*Your assignment*: What is needed is an exact copy of the whole listing below, with no pictures.

*Data for review*:

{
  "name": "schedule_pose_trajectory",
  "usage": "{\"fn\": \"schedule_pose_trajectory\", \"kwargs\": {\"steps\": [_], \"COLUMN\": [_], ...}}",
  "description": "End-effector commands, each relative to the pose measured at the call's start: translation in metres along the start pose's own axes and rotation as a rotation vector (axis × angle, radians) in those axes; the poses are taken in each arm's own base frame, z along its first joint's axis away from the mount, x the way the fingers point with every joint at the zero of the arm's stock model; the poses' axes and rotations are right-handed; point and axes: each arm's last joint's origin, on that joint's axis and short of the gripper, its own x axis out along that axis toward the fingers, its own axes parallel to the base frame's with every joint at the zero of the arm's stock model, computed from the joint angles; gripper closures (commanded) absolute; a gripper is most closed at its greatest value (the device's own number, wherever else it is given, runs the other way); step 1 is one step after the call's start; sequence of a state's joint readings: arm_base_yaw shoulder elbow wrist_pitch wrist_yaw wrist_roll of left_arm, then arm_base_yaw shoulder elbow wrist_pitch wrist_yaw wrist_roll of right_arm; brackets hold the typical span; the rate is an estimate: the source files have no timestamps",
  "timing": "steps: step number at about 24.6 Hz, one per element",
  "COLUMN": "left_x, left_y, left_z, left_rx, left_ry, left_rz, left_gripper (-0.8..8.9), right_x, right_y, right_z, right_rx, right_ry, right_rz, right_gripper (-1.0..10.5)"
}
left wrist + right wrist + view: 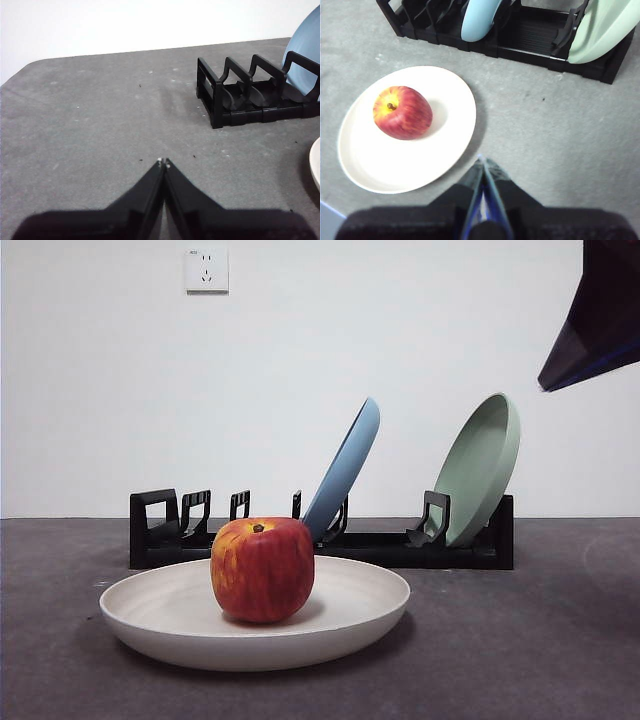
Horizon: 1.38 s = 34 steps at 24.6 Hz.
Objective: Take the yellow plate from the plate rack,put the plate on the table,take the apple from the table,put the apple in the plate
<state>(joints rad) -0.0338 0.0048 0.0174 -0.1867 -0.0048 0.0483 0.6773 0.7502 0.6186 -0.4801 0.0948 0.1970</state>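
Note:
The yellow plate (340, 625) (440, 145) lies flat on the table (540, 660) in front of the plate rack (380, 545) (530, 40). The red apple (262, 569) (402, 112) stands in the plate, stem up. My right gripper (482, 162) hangs shut and empty above the table beside the plate's rim; in the front view it shows as a dark tip (590, 325) at the upper right. My left gripper (163, 162) is shut and empty over bare table, short of the rack's loop end (212, 97). A sliver of the plate's rim (316, 167) shows there.
A blue plate (345, 468) (477, 20) (305, 50) and a pale green plate (483, 468) (605, 27) lean in the rack's slots. A white wall with a socket (206, 270) stands behind the table.

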Motion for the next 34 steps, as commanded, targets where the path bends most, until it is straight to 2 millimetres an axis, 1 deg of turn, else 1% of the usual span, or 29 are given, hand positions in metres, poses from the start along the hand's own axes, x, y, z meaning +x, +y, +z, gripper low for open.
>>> {"fn": "schedule_pose_trajectory", "kwargs": {"steps": [1, 3, 5, 7, 9, 10, 14, 18, 26, 30, 34], "left_x": [0.001, 0.001, 0.001, 0.001, 0.001, 0.001, 0.001, 0.001, 0.001, 0.001, 0.001], "left_y": [0.000, 0.000, 0.000, 0.000, 0.000, 0.000, 0.000, 0.000, 0.000, 0.000, 0.000], "left_z": [-0.004, -0.004, -0.004, -0.004, -0.004, -0.004, -0.004, -0.004, -0.004, -0.004, -0.004], "left_rx": [-0.007, -0.007, -0.007, -0.007, -0.007, -0.007, -0.007, -0.007, -0.007, -0.007, -0.007], "left_ry": [0.010, 0.010, 0.010, 0.010, 0.010, 0.010, 0.010, 0.010, 0.010, 0.010, 0.010], "left_rz": [-0.005, -0.005, -0.005, -0.005, -0.005, -0.005, -0.005, -0.005, -0.005, -0.005, -0.005], "left_gripper": [8.17, 8.17, 8.17, 8.17, 8.17, 8.17, 8.17, 8.17, 8.17, 8.17, 8.17], "right_x": [-0.017, -0.031, -0.039, -0.039, -0.034, -0.029, -0.013, -0.003, 0.007, 0.006, 0.008], "right_y": [-0.006, -0.015, -0.029, -0.041, -0.049, -0.052, -0.057, -0.060, -0.062, -0.061, -0.061], "right_z": [-0.002, -0.001, -0.007, -0.022, -0.042, -0.052, -0.080, -0.097, -0.113, -0.114, -0.118], "right_rx": [-0.125, -0.150, -0.134, -0.097, -0.097, -0.097, -0.087, -0.068, -0.067, -0.077, -0.066], "right_ry": [-0.079, -0.206, -0.358, -0.475, -0.525, -0.526, -0.507, -0.496, -0.485, -0.483, -0.445], "right_rz": [-0.028, -0.074, -0.159, -0.239, -0.225, -0.213, -0.198, -0.205, -0.206, -0.209, -0.205], "right_gripper": [9.5, 9.5, 9.5, 9.5, 9.5, 9.5, 9.5, 9.5, 9.5, 9.5, 9.5]}}
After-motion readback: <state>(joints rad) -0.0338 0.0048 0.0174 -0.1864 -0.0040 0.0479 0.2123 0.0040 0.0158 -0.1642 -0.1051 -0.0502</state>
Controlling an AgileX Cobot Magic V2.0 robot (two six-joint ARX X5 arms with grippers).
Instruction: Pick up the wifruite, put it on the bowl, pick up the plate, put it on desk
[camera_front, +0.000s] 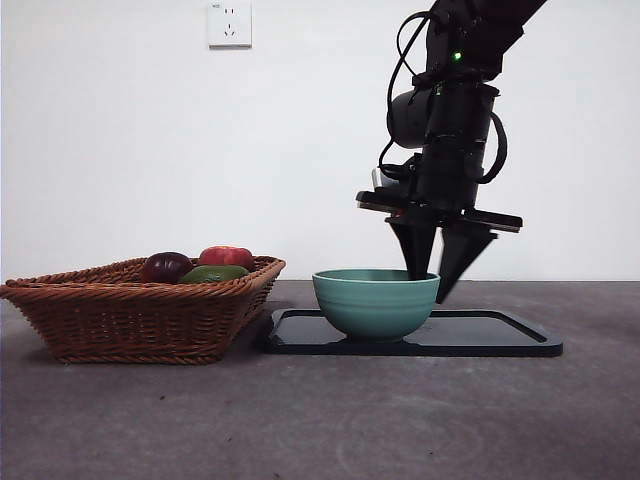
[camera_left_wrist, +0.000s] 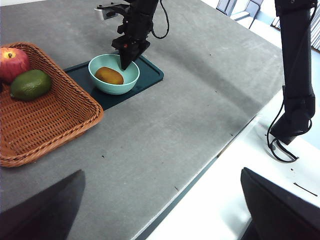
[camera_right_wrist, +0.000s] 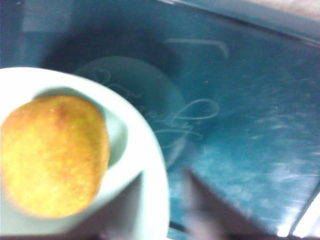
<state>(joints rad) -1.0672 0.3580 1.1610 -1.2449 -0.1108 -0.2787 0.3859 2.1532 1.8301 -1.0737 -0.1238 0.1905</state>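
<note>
- Right gripper (camera_front: 437, 285): positioned over the bowl's (camera_front: 375, 302) rim on the side away from the basket (camera_front: 130, 315). Jaws are parted and hold nothing; the front view shows one jaw tip dipping inside the rim, the other outside the wall.
- Fruit (camera_left_wrist: 109, 75): the orange-brown fruit lies loose inside the bowl, clear of both jaw tips. The front view hides it behind the bowl wall; both wrist views show it plainly.
- Bowl: stands upright on the dark tray (camera_front: 490, 335), towards the tray end nearest the basket. The rest of the tray beyond the bowl is bare.
- Basket: sits just beside the tray, with a narrow gap between them. It holds a red fruit (camera_front: 227, 257), a green fruit (camera_front: 213, 273) and a dark purple fruit (camera_front: 165, 266); the purple one is visible only from the front.
- Desk (camera_front: 330, 420): open surface lies in front of the bowl and beyond the tray's far end. The left wrist view shows the desk edge well away from the bowl.
- Left gripper (camera_left_wrist: 165, 210): held off the desk, well apart from the bowl, jaws spread wide and empty.
- Right wrist view is blurred; script lettering shows on the tray surface.
</note>
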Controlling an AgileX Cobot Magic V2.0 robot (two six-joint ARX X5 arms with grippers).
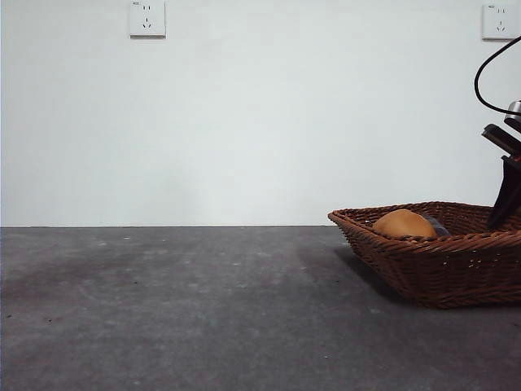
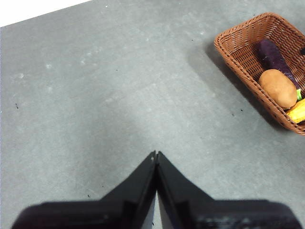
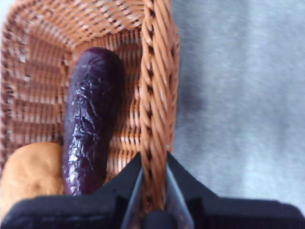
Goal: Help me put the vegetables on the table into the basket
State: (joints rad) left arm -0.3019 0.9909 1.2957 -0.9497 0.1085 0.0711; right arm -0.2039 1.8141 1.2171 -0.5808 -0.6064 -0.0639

*Finished exercise*:
{
  "name": "schedule_pose_trajectory",
  "usage": "{\"fn\": \"schedule_pose_trajectory\", \"kwargs\": {\"steps\": [_], \"COLUMN\": [_], ...}}",
  "description": "End-effector commands, each relative to the pose measured at the call's start: translation in metres along the start pose's own axes and rotation as a rotation vector (axis × angle, radians) in those axes; the poses are taken in each arm's own base frame, z along its first joint's axis away from the mount, x the way the fingers point with every joint at the zero of the arm's stock model; the poses' axes and rotations are right-handed; point and axes: each arm's last joint's origin, on that joint's axis and short of the gripper, its own x axis out along that axis toward the fingers, its own axes parallel to the base frame's with every joint at the zero of the arm's stock model, computed from the joint angles; gripper closures (commanded) absolute; a gripper is most closed at its greatest value (the device's own number, wherever else it is given, runs the other way); step 1 is one step after the call's start; sequence of a state's joint readings: arm_base_yaw shoulder elbow wrist_pitch wrist_yaw wrist_roll of left_arm, then arm_base_yaw shoulder elbow wrist_pitch wrist_yaw wrist_roll of right_arm; brackets hold the typical span; the rate is an estimate: the source files have no timestamps",
  "timing": "steps: step number at about 24.6 Hz, one per element",
  "COLUMN": "left_x, left_y, left_z, left_rx, left_ry, left_rz, left_gripper (-0.8..8.9), right_x, right_y, right_z, right_rx, right_ry, right_rz, right_gripper (-1.0..10.5)"
}
left wrist + right wrist + view: 
Horizon: 1.38 s = 34 steps at 24.6 Hz.
Objective: Take the yellow plate from the plate rack,put the plate on the table,take the apple from the table,put the apple in the plate
<state>(joints rad) -0.0338 0.0048 0.0174 -0.1867 -0.0048 0.0483 0.6773 0.7502 0.6186 -0.4801 0.0948 0.1970</state>
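Note:
The yellow plate (340, 625) (440, 145) lies flat on the table (540, 660) in front of the plate rack (380, 545) (530, 40). The red apple (262, 569) (402, 112) stands in the plate, stem up. My right gripper (482, 162) hangs shut and empty above the table beside the plate's rim; in the front view it shows as a dark tip (590, 325) at the upper right. My left gripper (163, 162) is shut and empty over bare table, short of the rack's loop end (212, 97). A sliver of the plate's rim (316, 167) shows there.
A blue plate (345, 468) (477, 20) (305, 50) and a pale green plate (483, 468) (605, 27) lean in the rack's slots. A white wall with a socket (206, 270) stands behind the table.
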
Motion for the next 34 steps, as commanded, targets where the path bends most, until it is straight to 2 millimetres an axis, 1 deg of turn, else 1% of the usual span, or 29 are given, hand positions in metres, poses from the start along the hand's own axes, x, y, z meaning +x, +y, +z, gripper low for open.
>>> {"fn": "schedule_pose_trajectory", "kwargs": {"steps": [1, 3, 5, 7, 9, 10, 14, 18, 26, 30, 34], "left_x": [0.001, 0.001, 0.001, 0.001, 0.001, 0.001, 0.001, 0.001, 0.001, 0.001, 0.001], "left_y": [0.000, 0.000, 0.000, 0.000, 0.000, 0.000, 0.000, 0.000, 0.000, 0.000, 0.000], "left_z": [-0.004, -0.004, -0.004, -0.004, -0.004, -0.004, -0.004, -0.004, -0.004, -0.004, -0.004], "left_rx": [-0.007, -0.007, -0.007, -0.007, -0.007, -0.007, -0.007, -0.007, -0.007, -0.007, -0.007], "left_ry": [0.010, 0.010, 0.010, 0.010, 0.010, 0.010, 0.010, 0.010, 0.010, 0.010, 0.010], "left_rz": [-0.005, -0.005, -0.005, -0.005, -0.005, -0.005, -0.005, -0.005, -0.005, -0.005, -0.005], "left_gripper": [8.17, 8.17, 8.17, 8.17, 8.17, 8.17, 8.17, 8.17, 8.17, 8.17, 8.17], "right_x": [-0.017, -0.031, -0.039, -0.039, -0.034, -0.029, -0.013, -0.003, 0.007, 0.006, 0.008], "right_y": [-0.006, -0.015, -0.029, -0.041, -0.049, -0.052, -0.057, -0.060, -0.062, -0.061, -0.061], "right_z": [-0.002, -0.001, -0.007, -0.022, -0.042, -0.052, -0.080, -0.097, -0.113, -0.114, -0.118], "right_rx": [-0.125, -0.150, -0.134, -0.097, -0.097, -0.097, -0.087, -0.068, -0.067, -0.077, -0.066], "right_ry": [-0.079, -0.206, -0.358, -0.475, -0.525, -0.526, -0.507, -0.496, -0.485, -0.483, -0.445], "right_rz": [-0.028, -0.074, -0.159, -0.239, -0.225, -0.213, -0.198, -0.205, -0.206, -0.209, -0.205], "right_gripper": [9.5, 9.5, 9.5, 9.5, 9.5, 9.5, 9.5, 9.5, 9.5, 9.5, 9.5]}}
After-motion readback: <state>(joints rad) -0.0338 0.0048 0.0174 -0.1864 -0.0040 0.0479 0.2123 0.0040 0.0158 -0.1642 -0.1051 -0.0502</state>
Controlling an AgileX Cobot Magic V2.0 robot (two six-joint ARX X5 arms with grippers).
Instruction: Pick up the wifruite, put it on the bowl, pick up the plate, put it on desk
[camera_front, +0.000s] 
[camera_left_wrist, +0.000s] 
[camera_right_wrist, +0.000s] 
<state>(joints rad) -1.0672 0.3580 1.1610 -1.2449 -0.1108 -0.2787 0.3859 2.1532 1.8301 -1.0737 -0.1238 0.1905</state>
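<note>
- Right gripper (camera_front: 437, 285): positioned over the bowl's (camera_front: 375, 302) rim on the side away from the basket (camera_front: 130, 315). Jaws are parted and hold nothing; the front view shows one jaw tip dipping inside the rim, the other outside the wall.
- Fruit (camera_left_wrist: 109, 75): the orange-brown fruit lies loose inside the bowl, clear of both jaw tips. The front view hides it behind the bowl wall; both wrist views show it plainly.
- Bowl: stands upright on the dark tray (camera_front: 490, 335), towards the tray end nearest the basket. The rest of the tray beyond the bowl is bare.
- Basket: sits just beside the tray, with a narrow gap between them. It holds a red fruit (camera_front: 227, 257), a green fruit (camera_front: 213, 273) and a dark purple fruit (camera_front: 165, 266); the purple one is visible only from the front.
- Desk (camera_front: 330, 420): open surface lies in front of the bowl and beyond the tray's far end. The left wrist view shows the desk edge well away from the bowl.
- Left gripper (camera_left_wrist: 165, 210): held off the desk, well apart from the bowl, jaws spread wide and empty.
- Right wrist view is blurred; script lettering shows on the tray surface.
</note>
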Controlling an AgileX Cobot Magic V2.0 robot (two six-joint ARX X5 arms with grippers).
Goal: Help me put the vegetables on the table into the basket
State: (joints rad) left arm -0.3019 0.9909 1.2957 -0.9497 0.1085 0.0711; right arm -0.2039 1.8141 1.2171 -0.5808 -0.6064 -0.0639

The exercise asks for nothing further.